Protesto sem dono


Jaldes Meneses

            Previa a seis meses que não haveria grandes manifestações de protestos no período da Copa do Mundo no Brasil. Não se trata de subestimação da repercussão dos acontecimentos do ano passado, ao contrário, os tenho em alta consideração.
            Deixe-me explicar a minha análise arguindo uma analogia remota, juntando fios narrativos aparentemente tão destoantes quanto a fábula de Alice e do Chapeleiro Maluco: refiro-me a antessala do processo que desembocou na queda da República velha e oligárquica, em 1930, ou seja, a resistência dos “18 do Forte de Copacabana”, em 1922. À primeira vista, foi uma atitude “tresloucada” dos tenentes – um verdadeiro ato puro lacaniano –, no qual, dos 18 apenas 2, Siqueira Campos e Eduardo Gomes sobrevirem à carnificina das tropas fieis ao governo de Epitácio Pessoa, que cercaram os resistente e os metralharam sem dó. Se 18 resistentes começaram a mudar a história do Brasil, imaginem milhões nas ruas pedindo reformas políticas e sociais, a exemplo dos protestos do ano passado.

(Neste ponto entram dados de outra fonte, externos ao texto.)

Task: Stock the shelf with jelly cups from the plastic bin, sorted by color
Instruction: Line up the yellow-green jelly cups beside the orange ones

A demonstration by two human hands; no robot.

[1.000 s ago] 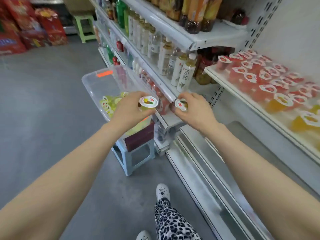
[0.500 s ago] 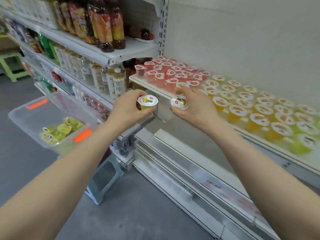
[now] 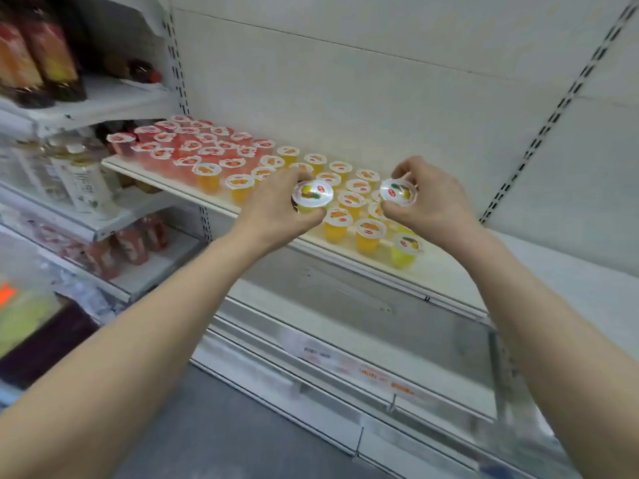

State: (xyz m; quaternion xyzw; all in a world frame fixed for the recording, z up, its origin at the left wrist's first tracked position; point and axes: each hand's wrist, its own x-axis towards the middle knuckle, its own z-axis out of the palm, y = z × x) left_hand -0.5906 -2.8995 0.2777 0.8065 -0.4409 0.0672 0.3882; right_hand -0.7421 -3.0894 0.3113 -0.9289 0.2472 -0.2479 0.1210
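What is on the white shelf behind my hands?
Red jelly cups at left, orange jelly cups mid-shelf, one yellow-green jelly cup at right. The left hand and right hand hide others.

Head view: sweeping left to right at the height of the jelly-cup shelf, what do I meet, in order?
Pale drink bottles → red jelly cups → orange jelly cups → single yellow-green jelly cup → bare stretch of shelf → slotted upright.
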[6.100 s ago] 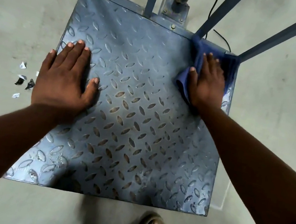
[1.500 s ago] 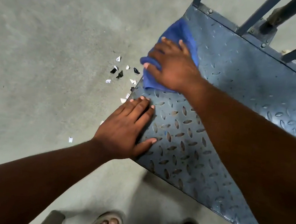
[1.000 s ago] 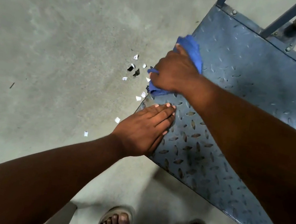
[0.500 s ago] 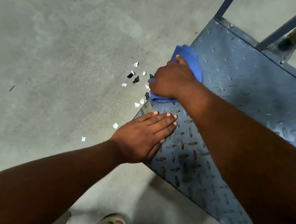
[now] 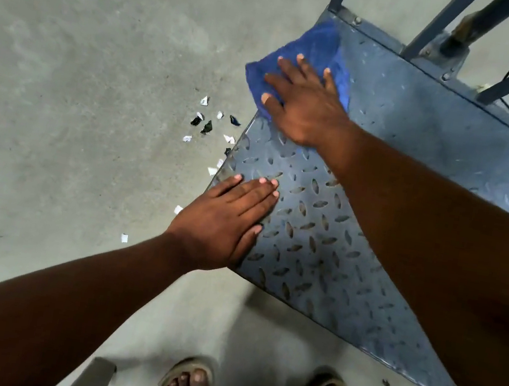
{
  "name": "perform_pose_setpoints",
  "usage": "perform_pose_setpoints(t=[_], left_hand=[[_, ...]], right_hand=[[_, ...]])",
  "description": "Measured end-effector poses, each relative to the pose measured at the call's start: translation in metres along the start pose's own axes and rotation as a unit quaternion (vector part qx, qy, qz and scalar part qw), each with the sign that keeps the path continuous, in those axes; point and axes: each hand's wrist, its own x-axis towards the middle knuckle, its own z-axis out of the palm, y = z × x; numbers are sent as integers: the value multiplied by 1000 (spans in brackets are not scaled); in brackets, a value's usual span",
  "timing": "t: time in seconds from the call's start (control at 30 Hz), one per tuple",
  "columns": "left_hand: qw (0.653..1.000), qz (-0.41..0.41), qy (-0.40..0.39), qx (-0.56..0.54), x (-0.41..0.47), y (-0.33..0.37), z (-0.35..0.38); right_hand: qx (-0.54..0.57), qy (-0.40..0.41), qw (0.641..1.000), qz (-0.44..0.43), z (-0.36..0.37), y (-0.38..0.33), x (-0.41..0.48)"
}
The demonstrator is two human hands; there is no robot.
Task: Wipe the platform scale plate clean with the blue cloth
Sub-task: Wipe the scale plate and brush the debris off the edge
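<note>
Half a second ago, gripped the blue cloth in a bunch under the curled right hand, midway along the left edge of the platform scale plate. Now has opened it out and pushed it up into the far left corner, with one fold lapping over the left edge. No longer curls round it. Presses down through the fabric with straight fingers fanned well apart, thumb reaching toward the left edge.

Keeps the left hand where it was: palm flat by the near left corner, fingers straight and pressed together, thumb lying alongside, bracing on the tread pattern.

Reads as a fresh stroke up the left side, away from the body, with a wider patch of cloth in contact than before. Has seemingly swept off the white and black scraps scattered on the concrete floor just beside the left edge. Probably close to finishing that strip. Cannot judge the right side: partly hidden under the right forearm, and blurred toward the far right corner. Worth shifting the bracing hand later, to reach the patch beneath it.
</note>
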Motion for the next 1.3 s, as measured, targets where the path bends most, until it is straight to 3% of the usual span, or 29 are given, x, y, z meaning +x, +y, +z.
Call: perform_pose_setpoints(t=[0.1, 0.17, 0.3, 0.4, 0.6, 0.7, 0.83, 1.03, 1.13, 1.23, 1.3], left_hand=[[1000, -1, 0, 0, -2, 0, 2], [1000, -5, 7, 0, -1, 0, 3], [1000, 4, 17, 6, 1, 1, 2], [1000, 8, 17, -1, 1, 1, 1], [1000, 0, 5, 4, 0, 0, 5], [1000, 3, 15, 3, 0, -1, 7], [1000, 5, 16, 8, -1, -3, 7], [1000, 6, 16, 4, 0, -2, 7], [1000, 5, 11, 8, 0, -2, 6], [1000, -22, 13, 9, 2, 2, 2], [999, -37, 5, 12, 2, 3, 0]], right_hand=[[19, 31, 990, 134, 2, 20, 1], [-30, 80, 984, 159, 4, 5, -14], [-58, 70, 995, -44, 15, -59, -50], [-62, 65, 994, -68, 23, -64, -44], [-14, 2, 999, 30, -3, -14, 28], [16, 5, 996, 92, -22, 15, 55], [22, 32, 994, 101, -22, 41, 58], [27, 123, 970, 210, -3, 104, -9], [34, 113, 956, 268, 6, 142, -59], [76, 113, 909, 394, 15, 180, -119], [76, 104, 899, 418, 20, 191, -150]])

            Os acontecimentos de junho do ano passado foram um protesto com juízo e sem dono. Na sequência dos acontecimentos de junho, vários movimentos organizados fizeram um esforço de prolongar o juízo dos protestos. Contudo, faz-se imprescindível a uma análise que se pretenda rigorosa constatar: nenhum desses movimentos (autonomistas, anarquistas, black blocs, partidos à esquerda de oposição ao PT, etc.) demonstraram capacidade hegemônica de direção política da sociedade.
Qual o motivo? Esses movimentos exercitam, no geral, uma estratégia insurrecional de poder, de conflito direto e aberto de rua, semelhantes, em pleno século XXI, às barricadas das revoluções de 1848 e da Comuna de Paris (1871). Costumo ser provocativo em sala de aula quando afirmo, a propósito da Comuna de Paris, que “a comuna foi derrotada por que era comuna”. Ninguém entende. Dita a frase de efeito, explico-me citando Gramsci: para ele, o movimento da Comuna de Paris, embora sem dúvida prenunciasse, no termos de Marx e Engels, o horizonte de uma sociedade comunista, por outro lado, a derrota, também significava o esgotamento das estratégias insurrecionais de curto prazo.
Em entrevista recente de balanço de todas as primaveras que assaltaram o mundo, o coração e a periferia do sistema, desde o Egito até a Espanha, passando pelos Estados Unidos e o Brasil, o geógrafo marxista inglês David Harvey afirmou que há protesto, mas falta projeto (http://www.pagina13.org.br/economia-2/david-harvey-quer-alem-dos-protestos-um-projeto/). O ato inaugural simbólico brasileiro já aconteceu em junho do ano passado. Não há mais um segundo ato niilista a perpetrar. Doravante, deve-se ocupar o asfalto pensando o que fazer no dia seguinte, o que significa compreender a sociedade por inteiro, todas as classes e segmentos de classes, a complexa trama da sociedade civil e o Estado, não somente a economia e a relação de capital, mas também a história e a cultura de um país.